Certains ont joué de malchance, comme Veja. La marque de chaussures “écologiquement responsables” venait d’ouvrir sa première boutique américaine à New York fin février. “Le site Internet est toujours ouvert mais les livraisons ne reprendront pas avant la réouverture de l’entrepôt”, explique la marque sur son site. Jointe par French Morning, la société n’a pas souhaité commenter.

Ba&Sh, la griffe parisienne a fermé provisoirement toutes ses boutiques américaines depuis le 16 mars tout en continuant d’assurer la vente en ligne. “Nous verserons 15 % de nos bénéfices sur Internet à l’association Baby2Baby dont la mission est de fournir des produits essentiels aux familles défavorisées touchées par le Covid-19”, explique la marque dans un communiqué.

Les boulangeries en crise aussi

Maison Kayser, la très prisée chaîne de boulangeries à New York, a aussi dû fermer provisoirement tous ses magasins le 19 mars et mettre en chômage technique (furlough) la majorité des quelque 700 employés. “On fait le maximum pour soutenir nos employés, explique José Alcalay, CEO de Maison Kayser. C’est notre responsabilité sociale vis-à-vis d’eux”. 

Plus petite aux Etats-Unis, et sur un segment moins haut-de-gamme, l’enseigne Marie Blachère poursuit elle l’exploitation de son activité. “Nous avons décidé de laisser nos deux magasins new-yorkais ouverts car la quasi-totalité des employés a souhaité continuer de travailler.
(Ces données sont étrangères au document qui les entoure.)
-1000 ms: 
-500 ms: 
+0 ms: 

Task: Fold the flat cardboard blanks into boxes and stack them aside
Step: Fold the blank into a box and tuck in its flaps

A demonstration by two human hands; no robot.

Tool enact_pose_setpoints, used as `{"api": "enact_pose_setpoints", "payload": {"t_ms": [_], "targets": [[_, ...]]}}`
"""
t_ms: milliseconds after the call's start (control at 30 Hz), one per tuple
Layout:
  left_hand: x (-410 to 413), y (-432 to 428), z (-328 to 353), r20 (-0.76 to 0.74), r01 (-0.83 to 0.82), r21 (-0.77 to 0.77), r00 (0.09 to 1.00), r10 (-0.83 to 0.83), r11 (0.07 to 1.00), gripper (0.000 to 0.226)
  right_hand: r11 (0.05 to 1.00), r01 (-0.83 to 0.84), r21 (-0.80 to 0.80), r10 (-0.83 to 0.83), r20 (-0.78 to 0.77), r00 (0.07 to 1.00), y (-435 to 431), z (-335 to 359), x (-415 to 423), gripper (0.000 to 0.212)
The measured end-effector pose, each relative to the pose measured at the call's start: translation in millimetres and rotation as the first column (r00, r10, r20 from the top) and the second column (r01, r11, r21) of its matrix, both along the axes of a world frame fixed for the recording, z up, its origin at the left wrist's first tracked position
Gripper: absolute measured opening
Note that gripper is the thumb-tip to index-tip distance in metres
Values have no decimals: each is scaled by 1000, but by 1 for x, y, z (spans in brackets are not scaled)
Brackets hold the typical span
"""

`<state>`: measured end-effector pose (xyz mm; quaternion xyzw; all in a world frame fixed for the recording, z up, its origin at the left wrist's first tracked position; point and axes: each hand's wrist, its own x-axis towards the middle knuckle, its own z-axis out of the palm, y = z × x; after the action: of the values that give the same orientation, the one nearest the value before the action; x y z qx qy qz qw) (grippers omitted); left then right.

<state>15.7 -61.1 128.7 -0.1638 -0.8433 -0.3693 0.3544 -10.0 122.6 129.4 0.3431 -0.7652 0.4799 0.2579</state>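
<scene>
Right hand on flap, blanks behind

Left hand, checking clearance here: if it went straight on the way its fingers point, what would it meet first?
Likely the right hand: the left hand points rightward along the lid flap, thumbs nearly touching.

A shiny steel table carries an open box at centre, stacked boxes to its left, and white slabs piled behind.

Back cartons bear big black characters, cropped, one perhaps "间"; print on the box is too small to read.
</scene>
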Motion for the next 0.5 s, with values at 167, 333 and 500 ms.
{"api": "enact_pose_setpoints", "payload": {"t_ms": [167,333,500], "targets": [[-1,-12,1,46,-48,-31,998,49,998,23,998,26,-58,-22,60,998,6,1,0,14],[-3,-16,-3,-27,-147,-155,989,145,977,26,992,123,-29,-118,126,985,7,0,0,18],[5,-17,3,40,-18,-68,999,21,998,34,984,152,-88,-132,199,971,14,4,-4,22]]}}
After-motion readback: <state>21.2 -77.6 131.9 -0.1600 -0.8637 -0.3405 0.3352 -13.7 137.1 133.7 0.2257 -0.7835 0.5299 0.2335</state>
Nous avons réduit nos effectifs d’environ 30 % mais il n’y pas eu de licenciements car nous avons placé des salariés en congés. Ils figurent toujours parmi nos effectifs. En revanche, nous avons repensé notre mode de fonctionnement en boutique en développant le paiement sans contact, en réduisant l’offre de 30 %, en adaptant les horaires et deux semaines avant la crise nous avions lancé notre nouveau site Internet”, explique Christophe Mars, directeur opérationnel de la filiale américaine. Il insiste surtout sur l’importance de “montrer que la vie continue”. “Nous utilisons les plateformes de livraisons, nous communiquons et nous assurons une forte presence sur les réseaux sociaux”, dit-il. Depuis la crise, le chiffre d’affaires a fortement diminué “mais nous réduisons la baisse de semaine en semaine car les clients commandent de plus en plus en ligne”, assure Christophe Mars.